> THE PROBLEM:
Could you please retype all of the data below exactly?

> COLLECTED MATERIAL:

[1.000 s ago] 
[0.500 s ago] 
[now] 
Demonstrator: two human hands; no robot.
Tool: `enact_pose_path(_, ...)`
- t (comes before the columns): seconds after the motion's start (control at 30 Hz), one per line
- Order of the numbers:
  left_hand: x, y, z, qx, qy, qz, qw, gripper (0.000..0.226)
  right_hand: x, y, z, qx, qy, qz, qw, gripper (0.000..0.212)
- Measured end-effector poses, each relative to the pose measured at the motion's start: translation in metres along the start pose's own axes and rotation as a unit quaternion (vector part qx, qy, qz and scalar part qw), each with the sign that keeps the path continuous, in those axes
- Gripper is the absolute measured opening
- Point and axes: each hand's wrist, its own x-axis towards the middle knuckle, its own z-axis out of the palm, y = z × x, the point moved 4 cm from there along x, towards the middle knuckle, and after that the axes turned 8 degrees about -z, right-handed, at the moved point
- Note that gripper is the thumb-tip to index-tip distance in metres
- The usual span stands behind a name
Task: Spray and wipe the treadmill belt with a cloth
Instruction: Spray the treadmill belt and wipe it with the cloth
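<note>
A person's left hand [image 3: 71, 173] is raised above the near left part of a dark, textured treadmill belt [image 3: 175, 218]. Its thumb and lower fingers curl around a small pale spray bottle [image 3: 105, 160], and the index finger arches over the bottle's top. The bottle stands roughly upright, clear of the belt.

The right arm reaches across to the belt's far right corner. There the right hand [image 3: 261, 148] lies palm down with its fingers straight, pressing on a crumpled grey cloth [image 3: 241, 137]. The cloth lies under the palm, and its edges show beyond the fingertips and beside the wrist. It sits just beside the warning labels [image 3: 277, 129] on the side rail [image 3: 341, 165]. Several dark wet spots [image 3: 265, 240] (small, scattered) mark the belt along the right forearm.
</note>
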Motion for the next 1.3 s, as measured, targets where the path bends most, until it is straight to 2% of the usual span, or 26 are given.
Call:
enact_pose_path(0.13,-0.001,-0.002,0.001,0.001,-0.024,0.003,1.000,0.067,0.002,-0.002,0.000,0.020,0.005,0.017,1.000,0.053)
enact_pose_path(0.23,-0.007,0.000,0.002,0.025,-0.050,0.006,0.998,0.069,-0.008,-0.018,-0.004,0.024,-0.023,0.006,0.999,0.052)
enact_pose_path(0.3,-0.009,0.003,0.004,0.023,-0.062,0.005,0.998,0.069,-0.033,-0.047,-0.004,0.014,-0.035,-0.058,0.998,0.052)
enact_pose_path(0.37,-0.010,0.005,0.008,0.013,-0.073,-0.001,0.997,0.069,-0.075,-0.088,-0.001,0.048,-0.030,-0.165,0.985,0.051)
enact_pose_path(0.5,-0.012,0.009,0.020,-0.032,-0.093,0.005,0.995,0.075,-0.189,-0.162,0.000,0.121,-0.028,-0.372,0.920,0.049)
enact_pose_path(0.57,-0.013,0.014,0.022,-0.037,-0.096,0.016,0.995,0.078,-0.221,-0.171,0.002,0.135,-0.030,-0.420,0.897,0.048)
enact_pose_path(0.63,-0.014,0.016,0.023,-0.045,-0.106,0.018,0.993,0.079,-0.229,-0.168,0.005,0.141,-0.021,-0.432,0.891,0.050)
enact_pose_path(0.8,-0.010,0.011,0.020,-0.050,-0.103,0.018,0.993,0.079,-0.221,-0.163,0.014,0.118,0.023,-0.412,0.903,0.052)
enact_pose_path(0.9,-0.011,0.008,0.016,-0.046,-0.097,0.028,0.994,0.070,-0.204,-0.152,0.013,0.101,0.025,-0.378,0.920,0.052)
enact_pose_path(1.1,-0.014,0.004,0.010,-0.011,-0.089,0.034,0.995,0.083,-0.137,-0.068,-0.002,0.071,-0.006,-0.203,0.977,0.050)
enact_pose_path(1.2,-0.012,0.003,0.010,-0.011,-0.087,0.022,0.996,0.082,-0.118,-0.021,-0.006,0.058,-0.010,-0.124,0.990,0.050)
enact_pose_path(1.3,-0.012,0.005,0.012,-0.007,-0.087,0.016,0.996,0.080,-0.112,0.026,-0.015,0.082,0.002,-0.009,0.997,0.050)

> OUTPUT BELOW:
[1.000 s ago] 
[0.500 s ago] 
[now] 
Demonstrator: two human hands; no robot.
Tool: `enact_pose_path(_, ...)`
- t (comes before the columns): seconds after the motion's start (control at 30 Hz), one per line
- Order of the numbers:
  left_hand: x, y, z, qx, qy, qz, qw, gripper (0.000..0.226)
  right_hand: x, y, z, qx, qy, qz, qw, gripper (0.000..0.212)
- Measured end-effector poses, each relative to the pose measured at the motion's start: translation in metres along the start pose's own axes and rotation as a unit quaternion (vector part qx, qy, qz and scalar part qw), each with the sign that keeps the path continuous, in those axes
- Gripper is the absolute measured opening
- Point and axes: each hand's wrist, its own x-axis towards the middle knuckle, its own z-axis out of the palm, y = z × x, the point moved 4 cm from there along x, towards the middle knuckle, and after that the axes turned 8 degrees about -z, right-handed, at the moved point
- Note that gripper is the thumb-tip to index-tip distance in metres
- The usual span stands behind a name
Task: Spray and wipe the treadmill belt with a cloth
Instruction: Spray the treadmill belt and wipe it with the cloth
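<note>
A person's left hand [image 3: 71, 173] is raised above the near left part of a dark, textured treadmill belt [image 3: 175, 218]. Its thumb and lower fingers curl around a small pale spray bottle [image 3: 105, 160], and the index finger arches over the bottle's top. The bottle stands roughly upright, clear of the belt.

The right arm reaches across to the belt's far right corner. There the right hand [image 3: 261, 148] lies palm down with its fingers straight, pressing on a crumpled grey cloth [image 3: 241, 137]. The cloth lies under the palm, and its edges show beyond the fingertips and beside the wrist. It sits just beside the warning labels [image 3: 277, 129] on the side rail [image 3: 341, 165]. Several dark wet spots [image 3: 265, 240] (small, scattered) mark the belt along the right forearm.
</note>
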Motion for the next 1.3 s, as measured, targets where the path bends most, until it is straight to 2% of the usual span, or 26 are given.
Call:
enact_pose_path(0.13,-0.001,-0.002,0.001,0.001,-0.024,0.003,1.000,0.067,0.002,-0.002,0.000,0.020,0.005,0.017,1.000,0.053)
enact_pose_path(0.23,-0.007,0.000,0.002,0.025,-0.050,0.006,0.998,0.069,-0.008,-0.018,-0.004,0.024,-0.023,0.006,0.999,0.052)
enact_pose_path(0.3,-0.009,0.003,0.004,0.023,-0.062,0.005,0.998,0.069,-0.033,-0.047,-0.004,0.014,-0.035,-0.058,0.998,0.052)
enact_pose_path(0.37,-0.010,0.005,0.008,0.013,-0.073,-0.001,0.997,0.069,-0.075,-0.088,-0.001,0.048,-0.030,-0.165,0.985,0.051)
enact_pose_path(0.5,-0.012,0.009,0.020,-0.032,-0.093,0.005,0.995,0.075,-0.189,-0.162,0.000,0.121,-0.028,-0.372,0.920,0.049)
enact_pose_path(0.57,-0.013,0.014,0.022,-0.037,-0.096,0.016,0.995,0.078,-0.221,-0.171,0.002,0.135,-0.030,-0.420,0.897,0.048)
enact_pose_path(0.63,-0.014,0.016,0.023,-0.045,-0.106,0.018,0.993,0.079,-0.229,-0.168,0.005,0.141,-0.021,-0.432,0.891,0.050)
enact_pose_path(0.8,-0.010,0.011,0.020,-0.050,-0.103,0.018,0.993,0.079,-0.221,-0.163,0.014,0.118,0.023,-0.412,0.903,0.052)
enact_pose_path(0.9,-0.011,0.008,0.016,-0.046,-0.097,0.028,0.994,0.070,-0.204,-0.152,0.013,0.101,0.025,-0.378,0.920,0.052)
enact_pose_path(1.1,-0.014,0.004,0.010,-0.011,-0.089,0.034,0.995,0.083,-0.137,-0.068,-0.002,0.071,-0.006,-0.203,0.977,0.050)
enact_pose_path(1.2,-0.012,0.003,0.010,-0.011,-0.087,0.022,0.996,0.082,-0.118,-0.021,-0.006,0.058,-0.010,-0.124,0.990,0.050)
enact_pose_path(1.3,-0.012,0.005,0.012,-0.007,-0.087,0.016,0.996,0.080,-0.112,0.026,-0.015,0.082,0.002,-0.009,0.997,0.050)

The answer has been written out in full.